By that measure, many Asian countries are just on the brink of democratic maturity. Both Taiwan and South Korea have passed the two-turnover mark, while none of Asia's democracies have yet reached a generational passage, except Japan. Thus, the cronyism, nepotism, inefficiency and fraud inherent in democracy is largely meliorated by law and political mechanisms in America and Europe, but in Asia those remedies are still developing. If these countries can just hold on a bit, so the optimistic theories go, they should make it through these growing pains and in the process learn valuable lessons about constructing viable political systems.
Pessimists might argue, however, that so-called "Asian values" of harmony, hierarchy and informal networks are incompatible with Western notions of democracy, but nonetheless may serve as a kind of bridging mechanism between liberal politics and unrepresentative governments.
More dispassionate pessimists, however, would say that democratic politics in much of Asia simply have been hijacked by corrupt or incompetent elites, while the needs of the common citizen have been ignored. The belief here is not that transparency, rule of law, a free press and more freedoms are not possible in Asia, but rather that the democratic system has been gamed by those more interested in personal power than in working to create a viable liberal framework. Yet in reality, each national experience is unique, and reflects the strengths and weaknesses of the politicians, voters and special interests in their country.
Those who worry about the fate of democracy in Asia should note the passion that drives millions of voters to the polls, and tens of thousands into the streets to defend causes they believe in. We should also recognize that there are no credible voices calling for a return to authoritarian days, even in Thailand, where democratic elections may well be more circumscribed. However, no one should be blindly optimistic that democracy will somehow work through all its problems in Asian countries. The trust of the people in liberal democratic systems is a fragile thing. Once damaged, it sometimes cannot be repaired.

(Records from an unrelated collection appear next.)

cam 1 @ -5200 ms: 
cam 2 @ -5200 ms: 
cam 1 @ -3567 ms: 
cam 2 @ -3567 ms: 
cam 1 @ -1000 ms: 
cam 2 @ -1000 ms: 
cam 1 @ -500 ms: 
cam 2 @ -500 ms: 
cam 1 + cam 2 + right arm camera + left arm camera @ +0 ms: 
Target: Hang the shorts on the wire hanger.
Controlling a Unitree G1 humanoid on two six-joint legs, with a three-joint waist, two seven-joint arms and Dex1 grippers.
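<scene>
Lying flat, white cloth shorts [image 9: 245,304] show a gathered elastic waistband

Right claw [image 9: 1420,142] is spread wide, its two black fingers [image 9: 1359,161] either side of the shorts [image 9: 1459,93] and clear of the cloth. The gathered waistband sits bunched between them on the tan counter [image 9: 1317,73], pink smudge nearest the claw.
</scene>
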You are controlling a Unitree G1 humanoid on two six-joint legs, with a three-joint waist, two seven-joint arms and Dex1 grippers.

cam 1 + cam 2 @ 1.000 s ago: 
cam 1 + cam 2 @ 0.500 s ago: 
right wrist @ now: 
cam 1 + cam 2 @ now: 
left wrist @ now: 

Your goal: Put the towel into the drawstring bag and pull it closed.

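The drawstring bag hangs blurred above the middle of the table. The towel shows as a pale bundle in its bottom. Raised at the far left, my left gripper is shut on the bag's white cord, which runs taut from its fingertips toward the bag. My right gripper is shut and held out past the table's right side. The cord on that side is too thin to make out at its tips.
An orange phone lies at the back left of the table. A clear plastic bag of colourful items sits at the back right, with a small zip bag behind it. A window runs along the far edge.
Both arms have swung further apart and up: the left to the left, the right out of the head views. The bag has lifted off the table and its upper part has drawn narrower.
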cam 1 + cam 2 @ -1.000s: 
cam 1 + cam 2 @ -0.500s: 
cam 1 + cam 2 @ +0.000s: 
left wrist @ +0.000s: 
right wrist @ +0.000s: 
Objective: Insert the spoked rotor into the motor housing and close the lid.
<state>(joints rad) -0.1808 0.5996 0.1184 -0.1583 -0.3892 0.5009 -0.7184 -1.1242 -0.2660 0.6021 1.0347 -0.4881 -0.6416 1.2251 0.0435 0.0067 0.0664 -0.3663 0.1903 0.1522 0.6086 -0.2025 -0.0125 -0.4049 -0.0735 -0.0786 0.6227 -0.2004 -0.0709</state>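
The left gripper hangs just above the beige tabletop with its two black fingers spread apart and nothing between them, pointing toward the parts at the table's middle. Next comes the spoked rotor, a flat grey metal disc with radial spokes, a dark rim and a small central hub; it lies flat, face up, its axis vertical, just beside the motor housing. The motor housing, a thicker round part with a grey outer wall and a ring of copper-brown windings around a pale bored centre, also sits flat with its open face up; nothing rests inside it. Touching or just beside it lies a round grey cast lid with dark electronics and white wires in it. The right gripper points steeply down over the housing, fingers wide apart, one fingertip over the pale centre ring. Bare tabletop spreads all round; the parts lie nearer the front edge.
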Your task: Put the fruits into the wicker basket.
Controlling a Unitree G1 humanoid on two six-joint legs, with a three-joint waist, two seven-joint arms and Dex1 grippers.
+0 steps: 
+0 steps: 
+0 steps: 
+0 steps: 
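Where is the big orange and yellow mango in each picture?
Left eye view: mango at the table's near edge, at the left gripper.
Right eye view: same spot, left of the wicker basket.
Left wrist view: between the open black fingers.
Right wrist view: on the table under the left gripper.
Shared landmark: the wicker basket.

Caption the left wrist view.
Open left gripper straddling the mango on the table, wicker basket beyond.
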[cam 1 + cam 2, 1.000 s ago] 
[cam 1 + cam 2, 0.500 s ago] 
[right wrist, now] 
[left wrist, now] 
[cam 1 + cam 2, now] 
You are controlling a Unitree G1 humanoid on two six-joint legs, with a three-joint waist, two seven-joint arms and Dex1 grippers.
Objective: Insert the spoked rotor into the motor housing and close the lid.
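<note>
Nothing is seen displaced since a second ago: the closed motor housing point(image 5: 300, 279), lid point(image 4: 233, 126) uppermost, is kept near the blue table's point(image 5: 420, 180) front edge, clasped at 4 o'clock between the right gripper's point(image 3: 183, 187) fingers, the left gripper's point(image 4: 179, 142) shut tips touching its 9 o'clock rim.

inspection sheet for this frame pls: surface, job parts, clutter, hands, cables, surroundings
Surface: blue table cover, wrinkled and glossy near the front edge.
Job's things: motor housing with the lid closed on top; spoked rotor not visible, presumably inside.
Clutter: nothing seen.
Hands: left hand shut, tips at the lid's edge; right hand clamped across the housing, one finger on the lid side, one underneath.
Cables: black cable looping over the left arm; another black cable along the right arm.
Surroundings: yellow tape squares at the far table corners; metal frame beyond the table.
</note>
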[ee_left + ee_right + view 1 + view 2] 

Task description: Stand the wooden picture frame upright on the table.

The United States and other democracies must stand shoulder to shoulder with the democrats of Asia. Our moral support, as well as expertise in democratic governance, should be readily offered, even as we stay out of internal political squabbles. Our economic power should be geared to promoting free trade and technology transfers that can better lives throughout the region. Our military presence can assure nations that the regional status quo will be protected as they work out their domestic issues.
The problems facing Asian democracy today are ones of implementation, not a question of the fundamental suitability of democracy for Asian cultures. Part of the "solution" will be not overstating the problem. A certain amount of messiness is normal in any democracy, and no one should expect that elections will always return wise leaders, or leaders other countries like. Rather, the key is to ensure that elections keep happening -- that the public over time has a chance to change its mind, and demand better of its leaders. As democracy entrenches itself, there's every reason to believe that it will become an indelible part of the lives of Asians just as it is for so many of their European and American peers.
Mr. Auslin is a resident scholar at the American Enterprise Institute.